(REQUIREMENT) Count the lines in the data below where the string "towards" occurs, please, and give the number alone.

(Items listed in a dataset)
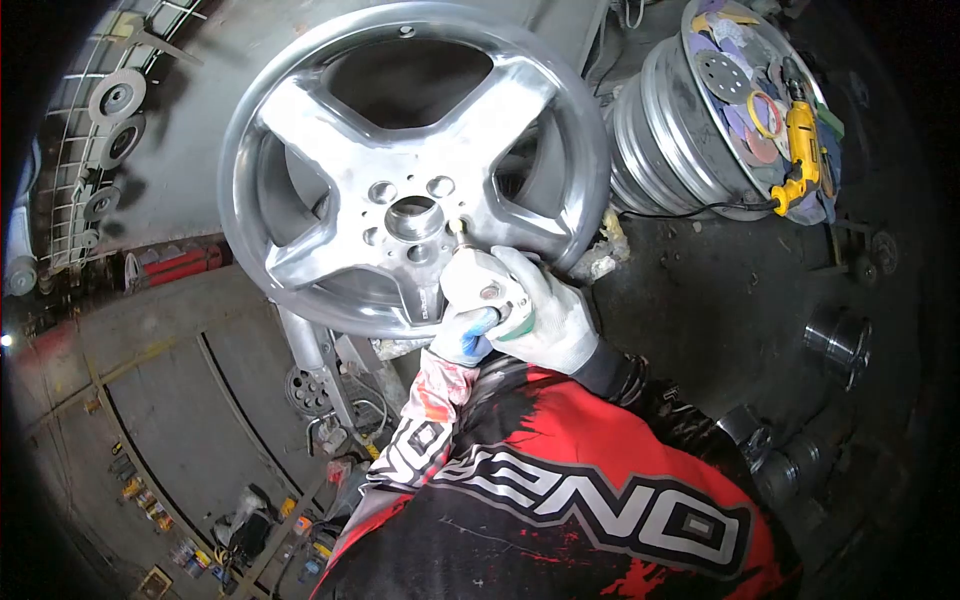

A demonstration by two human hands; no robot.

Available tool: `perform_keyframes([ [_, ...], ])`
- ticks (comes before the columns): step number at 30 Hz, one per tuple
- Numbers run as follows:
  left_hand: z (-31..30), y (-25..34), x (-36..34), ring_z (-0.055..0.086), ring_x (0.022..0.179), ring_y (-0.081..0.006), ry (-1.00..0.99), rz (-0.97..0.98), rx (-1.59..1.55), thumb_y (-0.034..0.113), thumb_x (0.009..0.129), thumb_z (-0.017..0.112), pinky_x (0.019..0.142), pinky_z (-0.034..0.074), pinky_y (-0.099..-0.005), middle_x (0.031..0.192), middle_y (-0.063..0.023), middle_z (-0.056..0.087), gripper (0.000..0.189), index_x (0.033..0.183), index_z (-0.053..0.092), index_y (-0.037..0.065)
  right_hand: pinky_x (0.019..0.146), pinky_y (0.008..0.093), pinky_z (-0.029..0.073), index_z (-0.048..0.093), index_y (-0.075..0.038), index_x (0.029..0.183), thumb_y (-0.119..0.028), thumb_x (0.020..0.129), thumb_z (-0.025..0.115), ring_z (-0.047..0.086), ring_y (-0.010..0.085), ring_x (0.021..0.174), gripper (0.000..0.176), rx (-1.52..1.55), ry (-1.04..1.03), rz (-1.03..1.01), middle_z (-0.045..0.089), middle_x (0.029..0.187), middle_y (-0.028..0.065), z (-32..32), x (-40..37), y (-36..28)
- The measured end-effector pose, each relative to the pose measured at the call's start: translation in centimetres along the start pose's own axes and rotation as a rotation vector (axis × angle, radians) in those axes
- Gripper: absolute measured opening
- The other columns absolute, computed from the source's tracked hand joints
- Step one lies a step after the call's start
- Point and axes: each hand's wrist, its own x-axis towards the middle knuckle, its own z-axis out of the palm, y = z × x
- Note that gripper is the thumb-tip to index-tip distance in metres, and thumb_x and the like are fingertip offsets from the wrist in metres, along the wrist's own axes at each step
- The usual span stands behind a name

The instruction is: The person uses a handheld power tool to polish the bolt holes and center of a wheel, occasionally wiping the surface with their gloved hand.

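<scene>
A bare-metal, polished car wheel (pixel 385 165) faces up at the top centre, with broad spokes, a centre bore and several bolt holes. My right hand (pixel 550 315), in a white glove, is wrapped around a rotary tool (pixel 459 236) whose short shaft and small pale tip show over the hub beside a bolt hole. Most of the tool's body is hidden by the gloves. Close below, my left hand (pixel 465 338), in a white and blue glove, has its fingers closed around the tool's lower end, at the wheel's near rim.
Stacked rims (pixel 660 125) stand at right, topped with sanding discs (pixel 722 77) and a yellow power drill (pixel 803 140), its cord trailing. A rack with abrasive wheels (pixel 117 96) hangs at upper left. More rims (pixel 838 345) lie at far right; tools (pixel 245 530) lie at lower left.
</scene>
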Motion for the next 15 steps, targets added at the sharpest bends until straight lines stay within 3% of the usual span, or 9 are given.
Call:
perform_keyframes([
  [5,0.0,-1.3,-0.1,0.060,0.117,-0.0264,-0.022,-0.004,-0.254,0.008,0.081,0.069,0.101,0.051,-0.0406,0.127,-0.0127,0.059,0.066,0.141,0.042,0.005,0.083,0.0429,0.057,0.043,-0.008,0.142,-0.025,0.068,0.086,0.066,0.0379,0.105,0.087,-0.097,-0.057,0.085,0.063,0.118,0.0205,-0.1,-0.4,-1.0],
  [8,0.0,-0.9,-0.8,0.061,0.116,-0.0268,-0.020,-0.012,-0.299,0.007,0.080,0.069,0.100,0.051,-0.0406,0.127,-0.0128,0.059,0.066,0.141,0.042,0.004,0.083,0.0432,0.057,0.043,-0.009,0.142,-0.025,0.067,0.086,0.066,0.0375,0.105,0.089,-0.034,-0.071,0.017,0.062,0.119,0.0206,-0.2,-0.1,-0.8],
  [15,0.7,-1.1,0.4,0.062,0.113,-0.0266,-0.004,-0.007,-0.173,0.008,0.081,0.068,0.099,0.051,-0.0402,0.125,-0.0129,0.060,0.063,0.140,0.044,0.004,0.085,0.0427,0.057,0.043,-0.008,0.142,-0.027,0.066,0.087,0.066,0.0370,0.106,0.089,-0.124,-0.024,0.002,0.062,0.122,0.0205,-0.3,-0.5,0.0],
])
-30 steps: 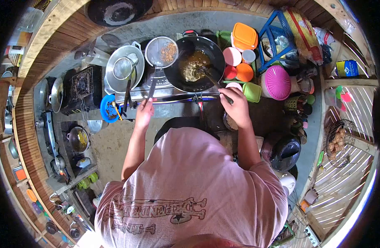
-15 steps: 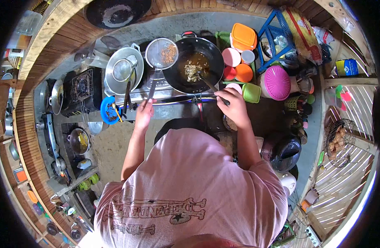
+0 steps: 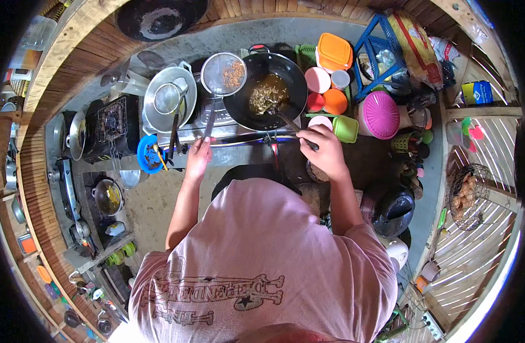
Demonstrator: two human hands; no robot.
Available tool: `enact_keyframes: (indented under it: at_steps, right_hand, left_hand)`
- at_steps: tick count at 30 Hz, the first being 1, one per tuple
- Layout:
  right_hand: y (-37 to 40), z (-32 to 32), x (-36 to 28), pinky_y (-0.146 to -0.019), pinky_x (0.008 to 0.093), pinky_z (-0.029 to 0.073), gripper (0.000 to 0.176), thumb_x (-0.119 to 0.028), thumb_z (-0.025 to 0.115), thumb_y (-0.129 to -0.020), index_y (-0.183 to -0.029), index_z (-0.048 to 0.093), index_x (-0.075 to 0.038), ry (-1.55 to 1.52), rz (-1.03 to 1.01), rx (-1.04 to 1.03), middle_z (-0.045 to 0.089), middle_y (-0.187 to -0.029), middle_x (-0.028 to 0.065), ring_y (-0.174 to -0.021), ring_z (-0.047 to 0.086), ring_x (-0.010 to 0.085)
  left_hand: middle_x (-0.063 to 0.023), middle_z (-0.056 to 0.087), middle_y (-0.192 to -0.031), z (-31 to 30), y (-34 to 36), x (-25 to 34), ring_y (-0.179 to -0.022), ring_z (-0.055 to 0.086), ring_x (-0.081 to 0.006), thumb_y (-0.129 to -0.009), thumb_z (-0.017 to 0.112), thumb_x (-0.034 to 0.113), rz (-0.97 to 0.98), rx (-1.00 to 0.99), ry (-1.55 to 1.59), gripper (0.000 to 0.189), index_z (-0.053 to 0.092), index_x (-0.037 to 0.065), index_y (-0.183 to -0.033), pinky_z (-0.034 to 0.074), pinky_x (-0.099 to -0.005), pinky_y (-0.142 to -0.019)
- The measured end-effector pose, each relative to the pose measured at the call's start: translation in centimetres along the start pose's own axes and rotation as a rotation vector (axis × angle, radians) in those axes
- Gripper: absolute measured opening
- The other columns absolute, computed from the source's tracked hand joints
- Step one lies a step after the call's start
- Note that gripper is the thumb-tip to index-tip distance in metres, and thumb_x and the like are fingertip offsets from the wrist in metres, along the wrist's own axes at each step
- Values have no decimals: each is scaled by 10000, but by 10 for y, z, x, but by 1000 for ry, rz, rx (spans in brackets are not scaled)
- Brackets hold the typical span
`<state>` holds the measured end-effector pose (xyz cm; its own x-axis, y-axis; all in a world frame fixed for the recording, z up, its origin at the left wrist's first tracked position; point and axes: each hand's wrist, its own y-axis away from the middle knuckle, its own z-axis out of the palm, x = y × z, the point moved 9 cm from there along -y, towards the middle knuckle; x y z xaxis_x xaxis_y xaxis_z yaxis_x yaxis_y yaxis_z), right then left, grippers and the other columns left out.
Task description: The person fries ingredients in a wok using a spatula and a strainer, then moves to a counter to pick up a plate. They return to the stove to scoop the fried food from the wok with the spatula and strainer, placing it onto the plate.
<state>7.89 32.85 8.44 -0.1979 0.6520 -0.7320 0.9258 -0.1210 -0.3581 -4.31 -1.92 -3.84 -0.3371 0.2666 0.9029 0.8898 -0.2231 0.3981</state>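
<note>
My left hand [image 3: 199, 157] is closed on the flat metal handle of a round mesh strainer [image 3: 218, 71], which holds browned bits and is level beside the wok. In my right hand [image 3: 324, 150] is the dark handle of a ladle [image 3: 287, 120]; its head rests among the frying pieces [image 3: 267, 98] in the black wok [image 3: 239, 106]. Brown oil lies around these pale, thin pieces. The wok sits on the stove [image 3: 219, 116], with part of it under the strainer.
Left of the strainer stands a metal basin [image 3: 151, 108] with another strainer [image 3: 167, 99]. A blue bowl [image 3: 143, 154] is below it. Lidded tubs, including a pink-lidded one [image 3: 381, 114], stand on the right. A black grill stove [image 3: 102, 140] is farther left.
The ladle head has shifted slightly left and down in the wok, and my right hand has moved a little down. The frying pieces are spread differently. My left hand and strainer are nearly unmoved.
</note>
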Motion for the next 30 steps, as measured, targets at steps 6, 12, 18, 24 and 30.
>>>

(SOLUTION FOR THIS TASK) 2